- Opening Delimiter -

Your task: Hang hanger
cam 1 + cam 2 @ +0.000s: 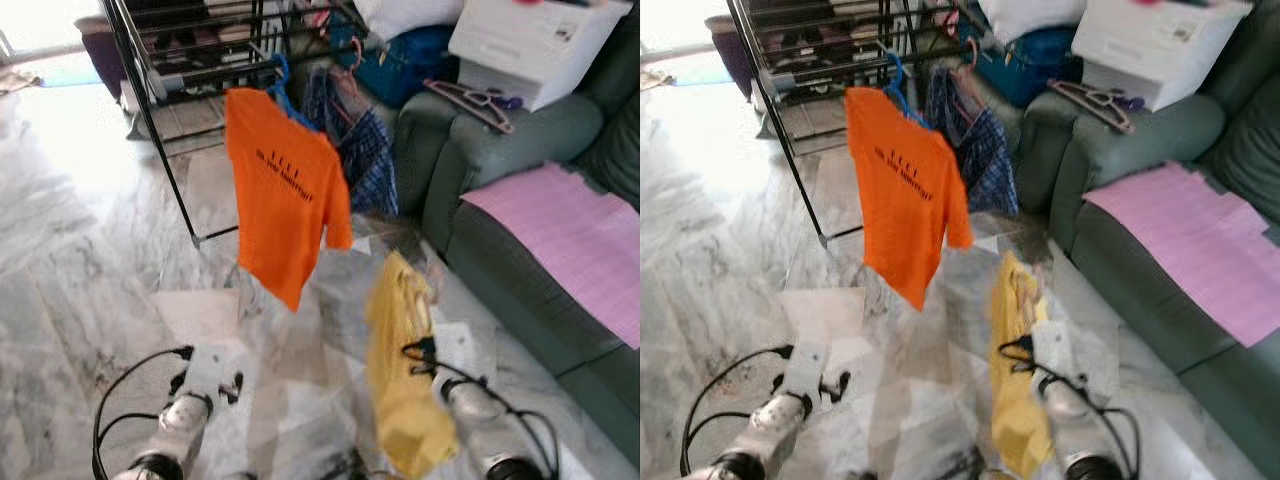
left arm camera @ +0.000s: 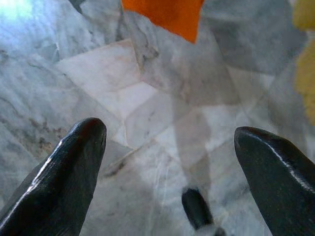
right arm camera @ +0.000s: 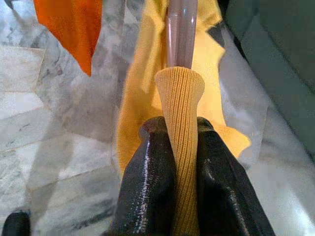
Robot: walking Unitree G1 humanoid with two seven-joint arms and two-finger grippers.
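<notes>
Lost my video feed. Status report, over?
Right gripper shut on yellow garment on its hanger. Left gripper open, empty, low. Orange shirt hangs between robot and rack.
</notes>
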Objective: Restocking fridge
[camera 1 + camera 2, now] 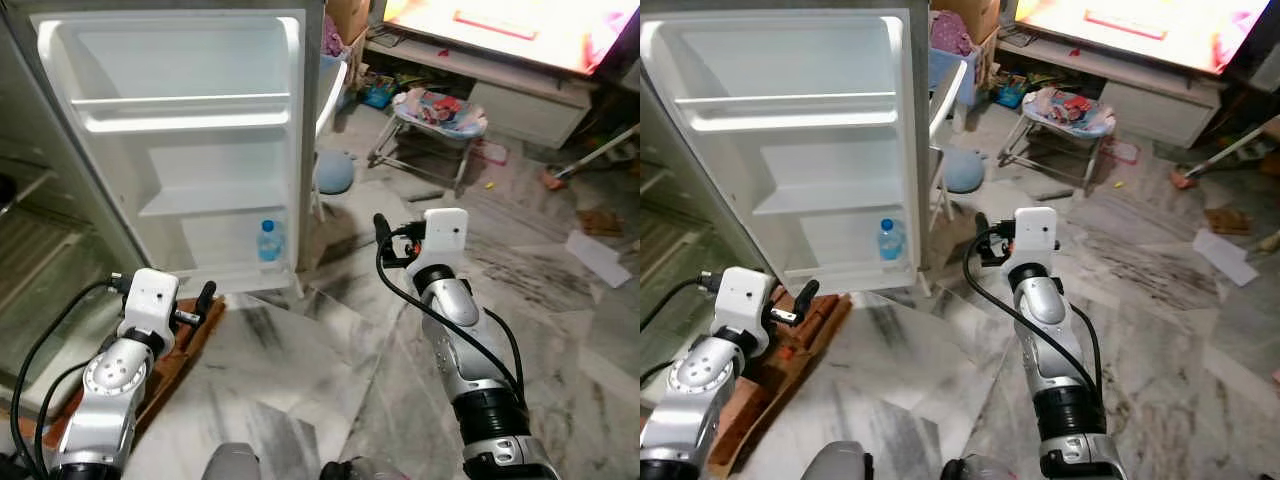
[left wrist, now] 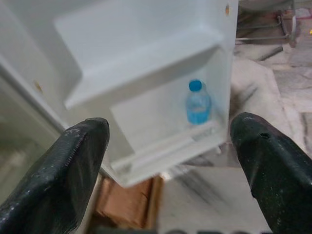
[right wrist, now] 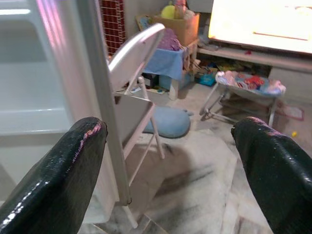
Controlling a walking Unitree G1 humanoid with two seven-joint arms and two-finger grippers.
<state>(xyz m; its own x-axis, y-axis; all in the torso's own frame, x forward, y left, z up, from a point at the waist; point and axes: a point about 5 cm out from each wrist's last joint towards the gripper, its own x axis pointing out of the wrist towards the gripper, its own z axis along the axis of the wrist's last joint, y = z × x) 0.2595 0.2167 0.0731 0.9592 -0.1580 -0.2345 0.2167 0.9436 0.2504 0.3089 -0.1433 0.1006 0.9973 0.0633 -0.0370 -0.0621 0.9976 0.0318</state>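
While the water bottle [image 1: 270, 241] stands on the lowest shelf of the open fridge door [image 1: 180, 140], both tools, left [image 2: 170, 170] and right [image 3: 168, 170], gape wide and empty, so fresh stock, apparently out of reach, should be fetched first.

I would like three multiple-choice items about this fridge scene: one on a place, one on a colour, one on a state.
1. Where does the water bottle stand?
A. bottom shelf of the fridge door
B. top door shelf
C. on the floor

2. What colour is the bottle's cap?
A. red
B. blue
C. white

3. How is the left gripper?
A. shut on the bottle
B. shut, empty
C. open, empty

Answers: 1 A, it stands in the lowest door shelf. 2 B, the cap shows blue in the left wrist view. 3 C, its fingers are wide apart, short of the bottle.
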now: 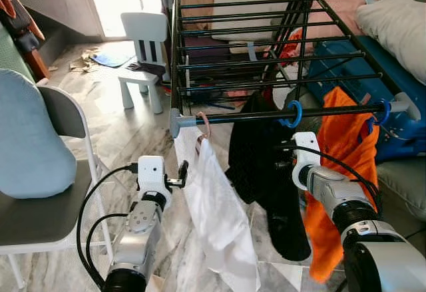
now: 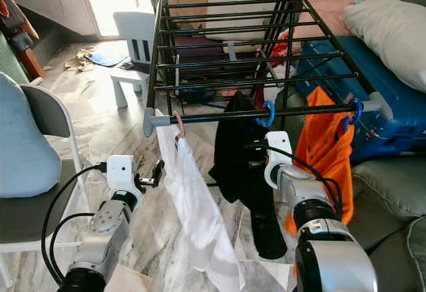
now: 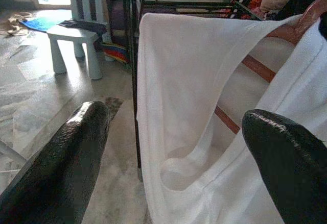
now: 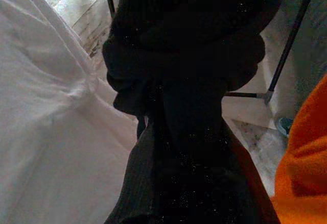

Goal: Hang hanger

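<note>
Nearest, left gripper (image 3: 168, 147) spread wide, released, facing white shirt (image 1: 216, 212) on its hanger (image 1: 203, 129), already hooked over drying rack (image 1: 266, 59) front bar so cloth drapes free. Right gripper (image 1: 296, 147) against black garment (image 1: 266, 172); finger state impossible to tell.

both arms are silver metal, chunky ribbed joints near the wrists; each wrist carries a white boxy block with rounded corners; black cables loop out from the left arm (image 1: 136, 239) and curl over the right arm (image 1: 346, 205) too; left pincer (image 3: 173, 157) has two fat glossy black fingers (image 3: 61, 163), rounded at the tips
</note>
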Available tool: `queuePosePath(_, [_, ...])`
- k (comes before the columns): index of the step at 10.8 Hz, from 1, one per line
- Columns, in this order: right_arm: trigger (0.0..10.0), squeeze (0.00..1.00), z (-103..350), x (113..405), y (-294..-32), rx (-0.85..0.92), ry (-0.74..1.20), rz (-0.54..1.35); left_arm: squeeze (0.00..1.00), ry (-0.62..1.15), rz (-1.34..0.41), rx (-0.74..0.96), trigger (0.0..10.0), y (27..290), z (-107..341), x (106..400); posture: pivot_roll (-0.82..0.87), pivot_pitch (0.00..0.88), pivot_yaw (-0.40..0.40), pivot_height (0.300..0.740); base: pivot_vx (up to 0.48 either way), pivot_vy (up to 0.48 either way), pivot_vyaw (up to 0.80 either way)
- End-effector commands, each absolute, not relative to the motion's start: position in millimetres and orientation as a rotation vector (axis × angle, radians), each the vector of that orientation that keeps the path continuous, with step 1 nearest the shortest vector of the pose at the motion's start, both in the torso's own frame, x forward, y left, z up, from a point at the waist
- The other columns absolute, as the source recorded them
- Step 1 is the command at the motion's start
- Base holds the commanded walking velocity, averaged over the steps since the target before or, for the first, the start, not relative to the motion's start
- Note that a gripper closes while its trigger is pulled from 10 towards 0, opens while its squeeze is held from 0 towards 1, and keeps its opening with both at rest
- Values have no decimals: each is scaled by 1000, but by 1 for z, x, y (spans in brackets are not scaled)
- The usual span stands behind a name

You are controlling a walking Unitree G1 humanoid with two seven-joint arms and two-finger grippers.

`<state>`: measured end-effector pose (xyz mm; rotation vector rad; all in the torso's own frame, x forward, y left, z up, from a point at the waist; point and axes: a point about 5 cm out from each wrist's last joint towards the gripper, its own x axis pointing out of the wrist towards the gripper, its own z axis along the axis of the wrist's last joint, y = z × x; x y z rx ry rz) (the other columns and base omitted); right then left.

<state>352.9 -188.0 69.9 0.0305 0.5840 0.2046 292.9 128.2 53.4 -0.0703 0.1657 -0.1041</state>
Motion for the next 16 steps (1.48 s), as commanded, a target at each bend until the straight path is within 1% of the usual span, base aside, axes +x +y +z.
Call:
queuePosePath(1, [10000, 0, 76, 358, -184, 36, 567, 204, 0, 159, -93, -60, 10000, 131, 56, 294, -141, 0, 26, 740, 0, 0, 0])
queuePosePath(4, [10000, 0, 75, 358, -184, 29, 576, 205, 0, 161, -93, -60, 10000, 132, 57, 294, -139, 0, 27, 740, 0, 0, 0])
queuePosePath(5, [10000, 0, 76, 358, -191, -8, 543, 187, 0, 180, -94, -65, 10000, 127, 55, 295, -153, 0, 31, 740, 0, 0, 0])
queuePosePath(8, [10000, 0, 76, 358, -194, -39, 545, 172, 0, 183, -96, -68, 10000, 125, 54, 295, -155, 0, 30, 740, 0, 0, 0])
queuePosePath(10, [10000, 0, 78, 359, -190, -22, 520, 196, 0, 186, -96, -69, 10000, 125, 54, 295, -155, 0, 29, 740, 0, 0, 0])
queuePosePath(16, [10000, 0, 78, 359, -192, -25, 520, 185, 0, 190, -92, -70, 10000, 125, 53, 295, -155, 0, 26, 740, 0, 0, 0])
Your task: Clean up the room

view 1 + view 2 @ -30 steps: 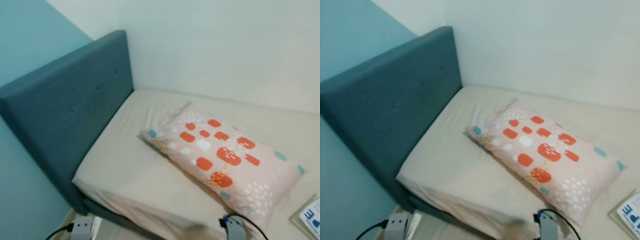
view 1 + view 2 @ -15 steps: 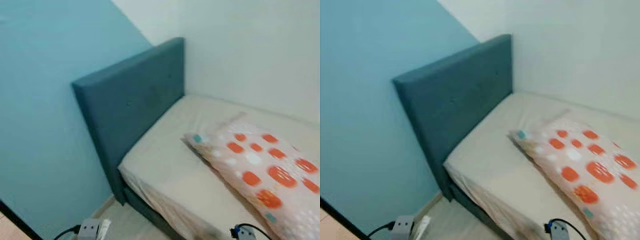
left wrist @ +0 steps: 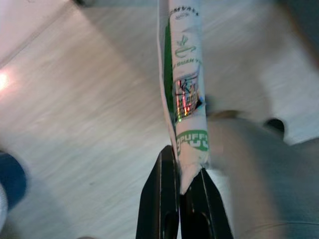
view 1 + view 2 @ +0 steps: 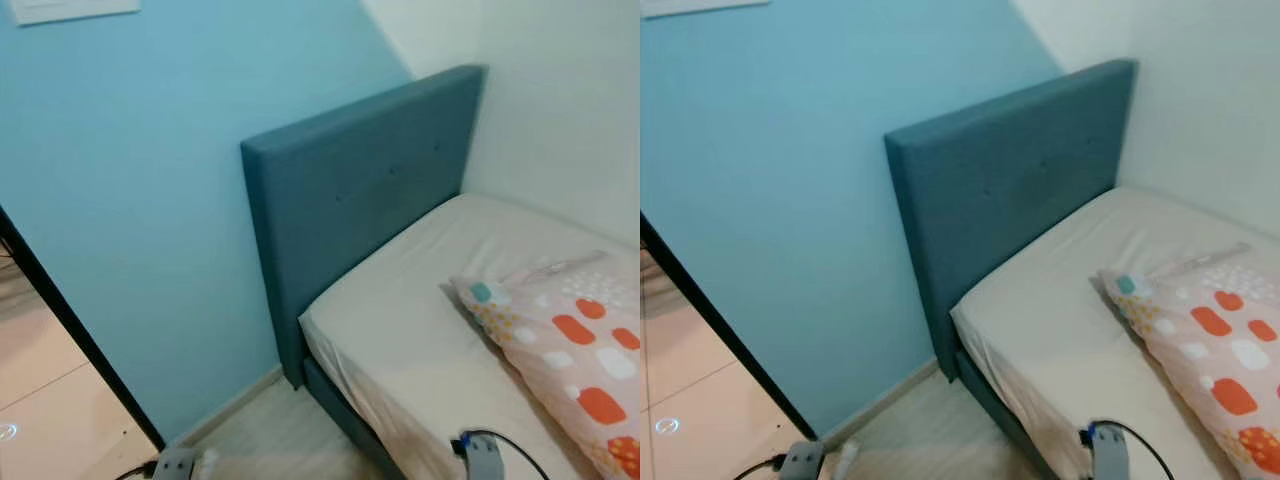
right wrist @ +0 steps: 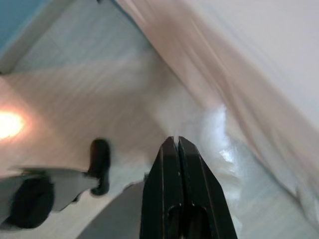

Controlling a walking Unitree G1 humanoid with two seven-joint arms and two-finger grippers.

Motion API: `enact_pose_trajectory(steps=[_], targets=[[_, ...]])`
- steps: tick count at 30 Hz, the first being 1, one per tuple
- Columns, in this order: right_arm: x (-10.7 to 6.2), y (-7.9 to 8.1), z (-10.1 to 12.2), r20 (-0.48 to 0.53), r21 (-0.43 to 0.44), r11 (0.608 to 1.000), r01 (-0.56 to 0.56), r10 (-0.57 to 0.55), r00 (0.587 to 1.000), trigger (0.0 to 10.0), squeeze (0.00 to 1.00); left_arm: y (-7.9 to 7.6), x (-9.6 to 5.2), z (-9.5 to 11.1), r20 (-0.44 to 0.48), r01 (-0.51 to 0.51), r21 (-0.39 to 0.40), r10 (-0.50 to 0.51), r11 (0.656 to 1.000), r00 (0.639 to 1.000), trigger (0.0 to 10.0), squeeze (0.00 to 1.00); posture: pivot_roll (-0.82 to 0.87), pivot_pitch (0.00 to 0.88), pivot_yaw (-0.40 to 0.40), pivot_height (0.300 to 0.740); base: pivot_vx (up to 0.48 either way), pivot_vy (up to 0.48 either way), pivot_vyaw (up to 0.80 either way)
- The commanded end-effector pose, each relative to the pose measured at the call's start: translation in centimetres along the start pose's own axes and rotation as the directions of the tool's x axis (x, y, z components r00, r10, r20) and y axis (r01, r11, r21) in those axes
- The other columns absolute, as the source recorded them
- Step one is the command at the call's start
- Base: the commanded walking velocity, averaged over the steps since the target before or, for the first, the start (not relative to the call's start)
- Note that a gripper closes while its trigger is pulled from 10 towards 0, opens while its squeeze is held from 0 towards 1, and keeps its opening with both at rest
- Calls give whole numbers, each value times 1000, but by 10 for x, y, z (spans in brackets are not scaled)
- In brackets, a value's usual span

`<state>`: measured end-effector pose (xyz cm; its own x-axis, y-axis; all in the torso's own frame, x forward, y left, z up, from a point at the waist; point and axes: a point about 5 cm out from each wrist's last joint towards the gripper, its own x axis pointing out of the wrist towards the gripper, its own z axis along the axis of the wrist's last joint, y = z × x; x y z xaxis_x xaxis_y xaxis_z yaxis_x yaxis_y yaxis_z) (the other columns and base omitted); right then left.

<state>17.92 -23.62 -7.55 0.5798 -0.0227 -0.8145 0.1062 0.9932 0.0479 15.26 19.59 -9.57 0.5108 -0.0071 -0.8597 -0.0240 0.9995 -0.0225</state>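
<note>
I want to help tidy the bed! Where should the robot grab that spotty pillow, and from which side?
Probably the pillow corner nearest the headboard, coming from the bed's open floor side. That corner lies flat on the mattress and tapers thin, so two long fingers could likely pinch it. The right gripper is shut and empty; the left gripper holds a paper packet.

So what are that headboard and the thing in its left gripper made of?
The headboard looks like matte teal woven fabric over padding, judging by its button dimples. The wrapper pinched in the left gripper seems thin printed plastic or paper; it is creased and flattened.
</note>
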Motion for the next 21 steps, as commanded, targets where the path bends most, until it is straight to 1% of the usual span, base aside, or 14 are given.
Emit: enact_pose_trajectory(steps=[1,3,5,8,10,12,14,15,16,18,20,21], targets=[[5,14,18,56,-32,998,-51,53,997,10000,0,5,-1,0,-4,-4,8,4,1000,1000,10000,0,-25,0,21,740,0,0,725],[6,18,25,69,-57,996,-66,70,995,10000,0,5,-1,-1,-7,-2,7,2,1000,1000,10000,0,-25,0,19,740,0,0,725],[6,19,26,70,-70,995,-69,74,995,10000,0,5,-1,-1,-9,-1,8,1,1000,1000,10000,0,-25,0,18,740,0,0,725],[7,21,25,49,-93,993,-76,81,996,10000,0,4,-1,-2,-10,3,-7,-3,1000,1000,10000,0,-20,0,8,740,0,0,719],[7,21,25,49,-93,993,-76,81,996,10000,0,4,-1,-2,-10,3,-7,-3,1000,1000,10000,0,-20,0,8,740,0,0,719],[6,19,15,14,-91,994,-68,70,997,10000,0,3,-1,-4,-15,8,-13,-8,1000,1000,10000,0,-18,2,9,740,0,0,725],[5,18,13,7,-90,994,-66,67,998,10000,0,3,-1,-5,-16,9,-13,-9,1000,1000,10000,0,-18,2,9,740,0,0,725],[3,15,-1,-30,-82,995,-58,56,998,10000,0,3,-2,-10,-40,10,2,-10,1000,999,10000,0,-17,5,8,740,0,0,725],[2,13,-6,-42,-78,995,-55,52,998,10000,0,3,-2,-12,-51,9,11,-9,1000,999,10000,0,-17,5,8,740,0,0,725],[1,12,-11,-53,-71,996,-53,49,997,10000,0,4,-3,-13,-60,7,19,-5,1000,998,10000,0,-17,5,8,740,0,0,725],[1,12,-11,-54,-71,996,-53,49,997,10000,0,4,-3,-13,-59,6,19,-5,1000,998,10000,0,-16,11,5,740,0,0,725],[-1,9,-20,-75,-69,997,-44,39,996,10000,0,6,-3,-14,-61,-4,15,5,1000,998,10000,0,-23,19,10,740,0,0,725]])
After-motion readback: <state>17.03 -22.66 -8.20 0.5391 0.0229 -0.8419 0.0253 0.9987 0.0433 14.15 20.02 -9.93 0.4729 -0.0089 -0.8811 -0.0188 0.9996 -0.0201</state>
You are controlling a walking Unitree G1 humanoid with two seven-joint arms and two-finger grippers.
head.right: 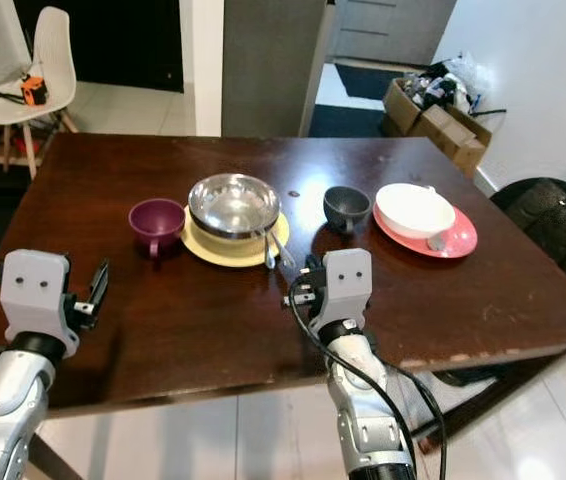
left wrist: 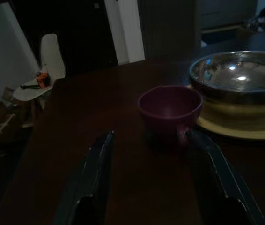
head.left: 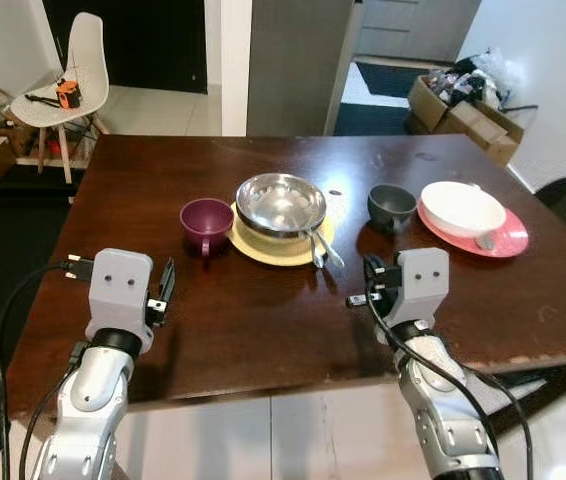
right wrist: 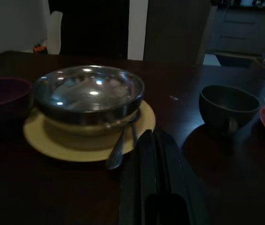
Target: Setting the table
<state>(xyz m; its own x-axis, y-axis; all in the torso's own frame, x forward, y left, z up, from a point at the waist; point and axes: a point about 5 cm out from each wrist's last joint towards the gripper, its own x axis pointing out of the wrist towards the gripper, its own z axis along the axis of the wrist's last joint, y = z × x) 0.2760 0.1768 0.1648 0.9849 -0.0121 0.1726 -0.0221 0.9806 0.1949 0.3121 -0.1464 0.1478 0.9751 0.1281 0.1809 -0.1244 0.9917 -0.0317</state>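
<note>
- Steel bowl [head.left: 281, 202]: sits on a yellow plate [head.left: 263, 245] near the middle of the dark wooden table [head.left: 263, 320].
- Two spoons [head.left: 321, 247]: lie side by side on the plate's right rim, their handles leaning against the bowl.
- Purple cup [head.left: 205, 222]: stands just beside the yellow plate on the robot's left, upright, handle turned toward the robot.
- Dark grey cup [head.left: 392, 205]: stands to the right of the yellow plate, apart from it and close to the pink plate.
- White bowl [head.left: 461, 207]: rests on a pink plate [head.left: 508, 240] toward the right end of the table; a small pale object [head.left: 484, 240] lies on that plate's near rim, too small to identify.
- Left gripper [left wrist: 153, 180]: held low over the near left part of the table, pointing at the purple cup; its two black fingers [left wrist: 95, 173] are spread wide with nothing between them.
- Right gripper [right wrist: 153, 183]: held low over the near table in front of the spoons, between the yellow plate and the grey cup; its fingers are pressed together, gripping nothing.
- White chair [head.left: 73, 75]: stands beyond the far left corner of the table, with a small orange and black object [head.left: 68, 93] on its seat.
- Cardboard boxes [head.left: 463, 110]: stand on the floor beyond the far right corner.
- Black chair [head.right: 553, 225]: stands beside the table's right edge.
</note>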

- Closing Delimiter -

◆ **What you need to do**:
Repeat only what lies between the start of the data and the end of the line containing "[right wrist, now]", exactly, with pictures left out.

◆ **Reply to the task**:
Your task: Hang hanger
cam 1 + cam 2 @ +0.000s: 
left arm camera @ +0.000s: 
right arm camera @ +0.000s: 
Robot: walking Unitree G1 humanoid with two seven-joint arms and two-finger grippers.
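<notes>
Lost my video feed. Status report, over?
Right gripper shut on yellow garment on its hanger. Left gripper open, empty, low. Orange shirt hangs between robot and rack.
</notes>
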Objective: Restocking fridge
[camera 1 + camera 2, now] 
[left wrist, now] 
[right wrist, now] 

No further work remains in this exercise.